⟨

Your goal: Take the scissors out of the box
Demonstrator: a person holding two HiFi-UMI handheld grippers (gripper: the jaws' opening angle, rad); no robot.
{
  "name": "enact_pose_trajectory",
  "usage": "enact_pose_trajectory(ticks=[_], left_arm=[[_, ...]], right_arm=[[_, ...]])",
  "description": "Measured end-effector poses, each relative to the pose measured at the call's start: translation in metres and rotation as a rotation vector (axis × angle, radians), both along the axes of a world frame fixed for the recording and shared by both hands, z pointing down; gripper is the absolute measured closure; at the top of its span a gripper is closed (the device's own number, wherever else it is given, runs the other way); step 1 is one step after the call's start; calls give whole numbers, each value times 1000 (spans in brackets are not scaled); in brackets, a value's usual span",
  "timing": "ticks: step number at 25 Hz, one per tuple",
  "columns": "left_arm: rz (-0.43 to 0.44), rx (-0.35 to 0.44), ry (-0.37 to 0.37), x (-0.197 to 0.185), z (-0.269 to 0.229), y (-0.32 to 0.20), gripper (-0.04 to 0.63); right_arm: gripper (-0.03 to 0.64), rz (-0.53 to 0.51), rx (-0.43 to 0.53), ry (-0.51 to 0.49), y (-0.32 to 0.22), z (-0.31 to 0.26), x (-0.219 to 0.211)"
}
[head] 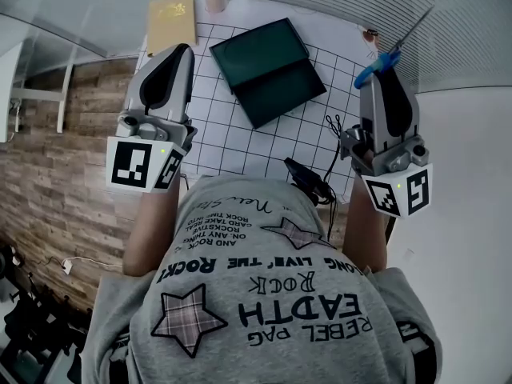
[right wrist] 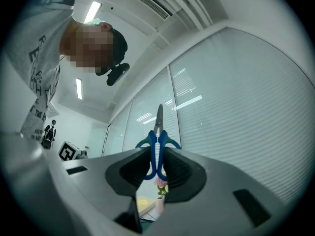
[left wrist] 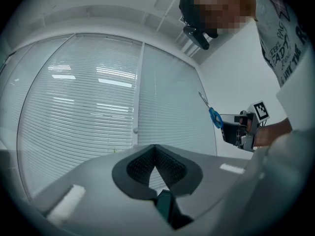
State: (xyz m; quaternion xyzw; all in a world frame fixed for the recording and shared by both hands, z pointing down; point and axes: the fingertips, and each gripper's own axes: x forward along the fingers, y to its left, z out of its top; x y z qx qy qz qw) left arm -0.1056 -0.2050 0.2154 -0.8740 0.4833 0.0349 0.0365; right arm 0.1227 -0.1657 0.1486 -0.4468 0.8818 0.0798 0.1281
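- While we held both tools up in front of us, the right gripper [right wrist: 157,154] had its two fingers squeezed on the blue handles of the scissors [right wrist: 158,132], one finger on each side.
- The shiny blades stuck out past the fingers and pointed away from us and a little up.
- In the head view, the scissors [head: 384,61] were off to the right of the box [head: 268,70], well apart from it and not inside it.
- The box was dark green and looked open on the white table [head: 240,154], and we could not see anything in it.
- The left gripper [head: 178,54] was on the left side of the box, also apart from it.
- Its fingers were closed tip to tip, and nothing was between them.
- We thought the taking-out step was nearly done, because the scissors were already out and up in the air.
- We guessed the last bit was to put them down on a bare spot of the table beside the box.
- That move would need a steady squeeze, because the handles looked thin and smooth and the scissors could swing or slip.
- It would also need a slow trip down, with the sharp end pointing away from us and away from the black cable [head: 333,138] that lay on the right of the box.
- Only when the scissors lay flat should the fingers let go.
- The left gripper had no job in this, so it could wait where it was.
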Motion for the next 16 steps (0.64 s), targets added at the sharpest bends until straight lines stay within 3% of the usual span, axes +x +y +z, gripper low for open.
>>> enact_pose_trajectory(ticks=[16], left_arm=[[6, -1, -14, 3, 3, 2, 598]], right_arm=[[525, 3, -7, 3, 3, 3, 3]])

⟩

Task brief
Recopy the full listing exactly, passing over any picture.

Answer for the task
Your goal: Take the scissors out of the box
Demonstrator: a person holding two HiFi-UMI handheld grippers (gripper: the jaws' opening angle, rad); no robot.
{
  "name": "enact_pose_trajectory",
  "usage": "enact_pose_trajectory(ticks=[_], left_arm=[[_, ...]], right_arm=[[_, ...]])",
  "description": "Measured end-effector poses, each relative to the pose measured at the call's start: translation in metres and rotation as a rotation vector (axis × angle, radians), both along the axes of a world frame fixed for the recording and shared by both hands, z pointing down; gripper is the absolute measured closure; at the top of its span a gripper is closed (the device's own number, wherever else it is given, runs the other way); step 1 is one step after the call's start; calls give whole numbers, each value times 1000 (spans in brackets are not scaled); in brackets, a value's usual span",
  "timing": "ticks: step number at 25 Hz, one per tuple",
  "columns": "left_arm: rz (-0.43 to 0.44), rx (-0.35 to 0.44), ry (-0.37 to 0.37), x (-0.197 to 0.185), z (-0.269 to 0.229), y (-0.32 to 0.20), gripper (-0.04 to 0.63); right_arm: gripper (-0.03 to 0.64), rz (-0.53 to 0.51), rx (-0.43 to 0.53), ry (-0.51 to 0.49), y (-0.32 to 0.22), z (-0.31 to 0.26), x (-0.219 to 0.211)"
}
[head] 
[right wrist] 
[left wrist] 
State: (xyz m; quaternion xyzw; all in a world frame fixed for the recording and shared by both hands, z pointing down; point and axes: the fingertips, and each gripper's own axes: x forward along the fingers, y to its left, z out of its top; x y z qx qy qz qw) left arm -0.1056 -0.2050 0.2154 -0.8740 0.4833 0.0349 0.0365; right arm 0.1227 -0.1657 0.1486 -0.4468 0.8818 0.0798 0.1281
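- While we held both tools up in front of us, the right gripper [right wrist: 157,154] had its two fingers squeezed on the blue handles of the scissors [right wrist: 158,132], one finger on each side.
- The shiny blades stuck out past the fingers and pointed away from us and a little up.
- In the head view, the scissors [head: 384,61] were off to the right of the box [head: 268,70], well apart from it and not inside it.
- The box was dark green and looked open on the white table [head: 240,154], and we could not see anything in it.
- The left gripper [head: 178,54] was on the left side of the box, also apart from it.
- Its fingers were closed tip to tip, and nothing was between them.
- We thought the taking-out step was nearly done, because the scissors were already out and up in the air.
- We guessed the last bit was to put them down on a bare spot of the table beside the box.
- That move would need a steady squeeze, because the handles looked thin and smooth and the scissors could swing or slip.
- It would also need a slow trip down, with the sharp end pointing away from us and away from the black cable [head: 333,138] that lay on the right of the box.
- Only when the scissors lay flat should the fingers let go.
- The left gripper had no job in this, so it could wait where it was.
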Motion for the next 16 steps (0.64 s), targets added at the sharpest bends until straight lines stay within 3% of the usual span, axes +x +y +z, gripper low for open.
>>> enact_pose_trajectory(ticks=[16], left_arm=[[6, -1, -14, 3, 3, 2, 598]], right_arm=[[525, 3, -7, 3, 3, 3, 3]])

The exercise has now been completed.